- [Task prompt]
Which lines of the entries below hold the word "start"? Report each of them.

Source records
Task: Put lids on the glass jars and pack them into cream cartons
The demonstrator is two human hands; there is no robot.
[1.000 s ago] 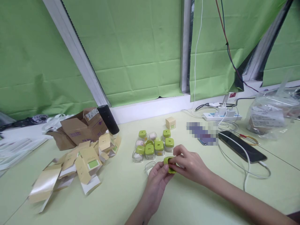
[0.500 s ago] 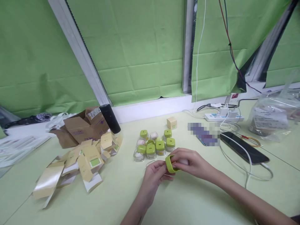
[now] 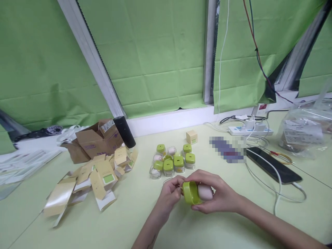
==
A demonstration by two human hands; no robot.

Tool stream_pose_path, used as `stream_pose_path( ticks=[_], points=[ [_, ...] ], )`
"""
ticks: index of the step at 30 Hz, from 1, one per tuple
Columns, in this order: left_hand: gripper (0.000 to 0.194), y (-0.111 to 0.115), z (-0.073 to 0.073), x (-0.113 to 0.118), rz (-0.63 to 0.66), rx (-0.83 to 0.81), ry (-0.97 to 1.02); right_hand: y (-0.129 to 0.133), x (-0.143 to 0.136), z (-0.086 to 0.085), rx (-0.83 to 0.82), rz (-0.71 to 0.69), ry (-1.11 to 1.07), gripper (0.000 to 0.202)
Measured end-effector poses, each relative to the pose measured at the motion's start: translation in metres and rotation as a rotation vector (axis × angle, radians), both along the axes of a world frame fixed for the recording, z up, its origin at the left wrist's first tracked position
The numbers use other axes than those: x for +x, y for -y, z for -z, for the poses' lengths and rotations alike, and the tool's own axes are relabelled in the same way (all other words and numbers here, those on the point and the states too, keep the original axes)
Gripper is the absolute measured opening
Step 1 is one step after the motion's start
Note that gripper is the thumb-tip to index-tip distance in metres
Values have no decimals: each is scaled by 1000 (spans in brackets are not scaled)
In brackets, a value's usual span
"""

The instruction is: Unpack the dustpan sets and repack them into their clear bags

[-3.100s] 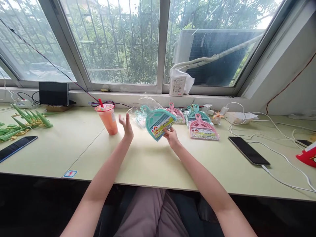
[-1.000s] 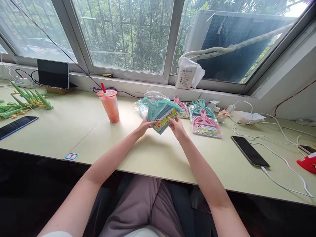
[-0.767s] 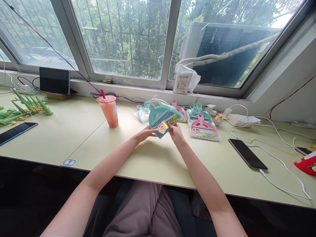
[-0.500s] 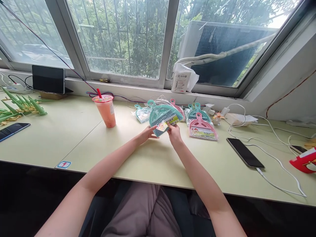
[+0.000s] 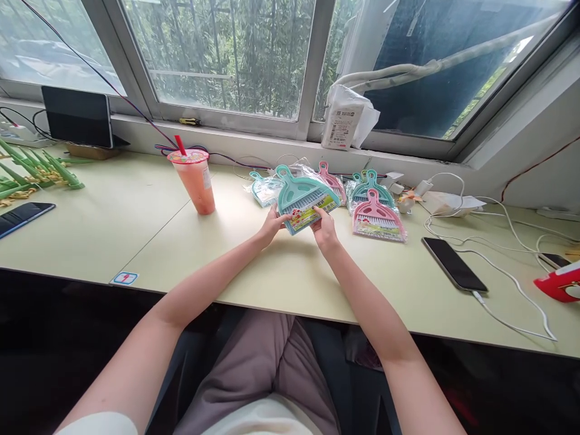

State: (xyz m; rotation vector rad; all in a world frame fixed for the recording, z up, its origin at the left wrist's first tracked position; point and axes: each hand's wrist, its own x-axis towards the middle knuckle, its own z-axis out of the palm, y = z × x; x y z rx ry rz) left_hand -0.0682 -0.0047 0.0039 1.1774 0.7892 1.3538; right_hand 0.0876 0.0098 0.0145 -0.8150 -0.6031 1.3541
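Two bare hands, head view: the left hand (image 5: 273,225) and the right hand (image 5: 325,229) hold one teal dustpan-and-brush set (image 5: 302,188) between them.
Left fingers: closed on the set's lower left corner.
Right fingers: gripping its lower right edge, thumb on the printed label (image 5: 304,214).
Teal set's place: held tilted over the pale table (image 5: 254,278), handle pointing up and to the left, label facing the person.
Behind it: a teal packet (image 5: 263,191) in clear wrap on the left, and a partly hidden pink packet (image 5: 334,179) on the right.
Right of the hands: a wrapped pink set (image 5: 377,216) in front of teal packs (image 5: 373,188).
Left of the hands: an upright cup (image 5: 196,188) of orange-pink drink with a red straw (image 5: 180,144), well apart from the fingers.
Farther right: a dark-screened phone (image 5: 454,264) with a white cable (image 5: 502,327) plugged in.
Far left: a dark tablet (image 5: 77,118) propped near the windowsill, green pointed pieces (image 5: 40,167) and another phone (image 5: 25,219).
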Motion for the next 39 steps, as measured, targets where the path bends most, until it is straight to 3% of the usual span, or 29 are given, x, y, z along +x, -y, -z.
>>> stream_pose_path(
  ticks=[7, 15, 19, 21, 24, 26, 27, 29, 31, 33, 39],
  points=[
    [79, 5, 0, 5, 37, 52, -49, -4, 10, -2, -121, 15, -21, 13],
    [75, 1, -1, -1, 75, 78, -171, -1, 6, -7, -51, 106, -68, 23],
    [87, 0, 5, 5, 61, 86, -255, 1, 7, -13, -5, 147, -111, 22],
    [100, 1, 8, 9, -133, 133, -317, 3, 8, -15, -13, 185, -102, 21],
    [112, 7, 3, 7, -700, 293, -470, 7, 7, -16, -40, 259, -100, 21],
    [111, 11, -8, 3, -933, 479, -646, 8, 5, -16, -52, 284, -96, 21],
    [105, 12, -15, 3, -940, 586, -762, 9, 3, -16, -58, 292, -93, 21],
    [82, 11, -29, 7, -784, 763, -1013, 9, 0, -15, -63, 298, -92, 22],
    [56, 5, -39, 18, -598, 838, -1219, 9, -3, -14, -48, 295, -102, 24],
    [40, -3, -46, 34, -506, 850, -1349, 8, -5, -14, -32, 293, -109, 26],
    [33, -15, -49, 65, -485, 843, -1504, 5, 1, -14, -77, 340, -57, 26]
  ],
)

- [Output for this exercise]
Measured end-effector poses, each relative to the pose measured at the motion's start: translation in metres and rotation as a rotation vector (axis × angle, radians), both along the axes of a world frame fixed for the recording, z up, its origin at the left wrist's first tracked position
Step 1 is one step after the motion's start

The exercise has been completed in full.